__PROBLEM REQUIREMENTS__. Only the lines from the top of the listing below to the line that has "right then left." should be echoed, with both ends kept and pictures left out.

+++

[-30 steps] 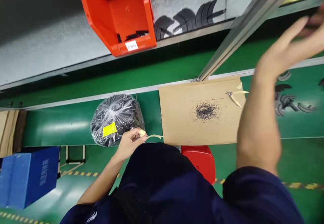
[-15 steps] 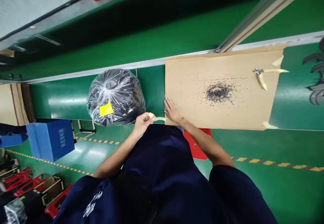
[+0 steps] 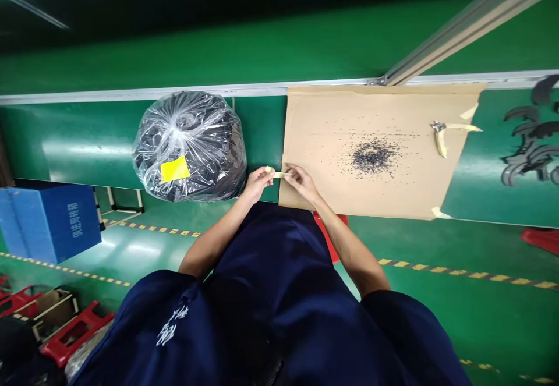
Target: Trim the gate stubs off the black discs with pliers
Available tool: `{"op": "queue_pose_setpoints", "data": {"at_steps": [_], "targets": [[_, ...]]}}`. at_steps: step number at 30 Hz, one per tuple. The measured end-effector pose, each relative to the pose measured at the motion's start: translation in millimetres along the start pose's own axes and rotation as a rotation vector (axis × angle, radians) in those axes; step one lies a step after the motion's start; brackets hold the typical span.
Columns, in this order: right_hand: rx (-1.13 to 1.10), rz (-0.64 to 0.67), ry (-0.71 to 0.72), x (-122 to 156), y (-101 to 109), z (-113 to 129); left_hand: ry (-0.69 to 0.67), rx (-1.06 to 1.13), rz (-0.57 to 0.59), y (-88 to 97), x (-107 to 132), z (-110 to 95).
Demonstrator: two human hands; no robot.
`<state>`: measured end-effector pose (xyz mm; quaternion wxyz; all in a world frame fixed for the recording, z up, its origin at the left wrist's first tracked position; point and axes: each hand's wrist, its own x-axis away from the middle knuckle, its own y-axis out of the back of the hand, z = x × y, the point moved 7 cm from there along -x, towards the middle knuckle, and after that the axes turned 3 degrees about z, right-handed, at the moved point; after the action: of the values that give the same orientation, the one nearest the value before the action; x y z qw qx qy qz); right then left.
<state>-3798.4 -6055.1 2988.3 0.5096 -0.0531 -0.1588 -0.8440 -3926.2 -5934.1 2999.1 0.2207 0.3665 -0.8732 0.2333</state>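
A short strip of pale yellow tape (image 3: 280, 174) stretches between my hands, over the left edge of the cardboard sheet (image 3: 332, 191). My left hand (image 3: 258, 185) pinches its left end, where a thicker bit of tape shows at the fingertips. The right end is pinched in the fingers of my right hand (image 3: 302, 183), by the sheet's left edge. Small black scraps (image 3: 374, 158) lie heaped and scattered on the cardboard. Nippers with pale yellow handles (image 3: 441, 135) rest spread near its right side. Tape pieces (image 3: 441, 213) sit at the sheet's right corners.
Left of my hands stands a clear plastic bag (image 3: 209, 165) of black contents with a yellow label (image 3: 175, 169). Curved black parts (image 3: 530, 147) lie on the green bench at far right. A metal post (image 3: 463, 31) rises behind. A blue box (image 3: 56, 223) stands lower left.
My right hand has gone from lying flat on the cardboard's left edge to pinching the tape. My left hand has moved up in view with its end. The view has shifted right.
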Motion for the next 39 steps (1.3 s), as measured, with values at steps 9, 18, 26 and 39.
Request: {"op": "queue_pose_setpoints", "data": {"at_steps": [9,18,26,39], "targets": [[-0.032,0.014,-0.107,-5.1,2.8,-4.8,-0.045,-0.145,-0.103,17.6,-15.8,9.1],[0.062,-0.169,-0.235,-19.3,-1.9,-6.1,-0.172,-0.363,-0.267,25.5,-42.3,1.5],[0.092,-0.181,-0.276,-33.7,7.5,2.4,-0.248,-0.479,-0.288,18.7,-51.4,-13.9],[0.319,-0.173,-0.390,-54.3,11.2,0.2,-0.283,-0.602,-0.263,11.3,-67.7,-29.2]]}}
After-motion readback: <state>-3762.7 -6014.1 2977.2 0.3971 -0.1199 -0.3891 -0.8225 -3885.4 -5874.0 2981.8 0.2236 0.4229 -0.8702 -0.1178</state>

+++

__EXPECTED OUTPUT__.
[-30 steps] 
[-15 steps] 
[+0 steps] 
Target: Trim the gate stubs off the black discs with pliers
Available tool: `{"op": "queue_pose_setpoints", "data": {"at_steps": [_], "targets": [[_, ...]]}}`. at_steps: step number at 30 Hz, one per tuple. The measured end-effector pose, each relative to the pose measured at the motion's start: translation in millimetres along the start pose's own axes and rotation as a rotation vector (axis × angle, radians) in those axes; step one lies a step after the motion's start; brackets hold the typical span.
Columns, in this order: right_hand: rx (-1.13 to 1.10), rz (-0.64 to 0.67), ry (-0.71 to 0.72), x (-122 to 156), y (-101 to 109), z (-113 to 129); left_hand: ry (-0.69 to 0.67), rx (-1.06 to 1.13), rz (-0.57 to 0.59), y (-88 to 97), x (-107 to 132), z (-110 to 95).
Demonstrator: two human hands; no robot.
`<state>`: measured end-effector pose (xyz mm; quaternion wxyz; all in a world frame fixed for the recording, z up, its origin at the left wrist's first tracked position; point and axes: each hand's wrist, its own x-axis away from the middle knuckle, its own y-axis out of the back of the hand, z = x × y, the point moved 7 cm from there along -x, towards the middle knuckle, and after that the axes turned 3 degrees about z, right-handed, at the moved point; after the action: of the values that give the same orientation, the one nearest the value before the action; x y z qw qx qy qz); right then left.

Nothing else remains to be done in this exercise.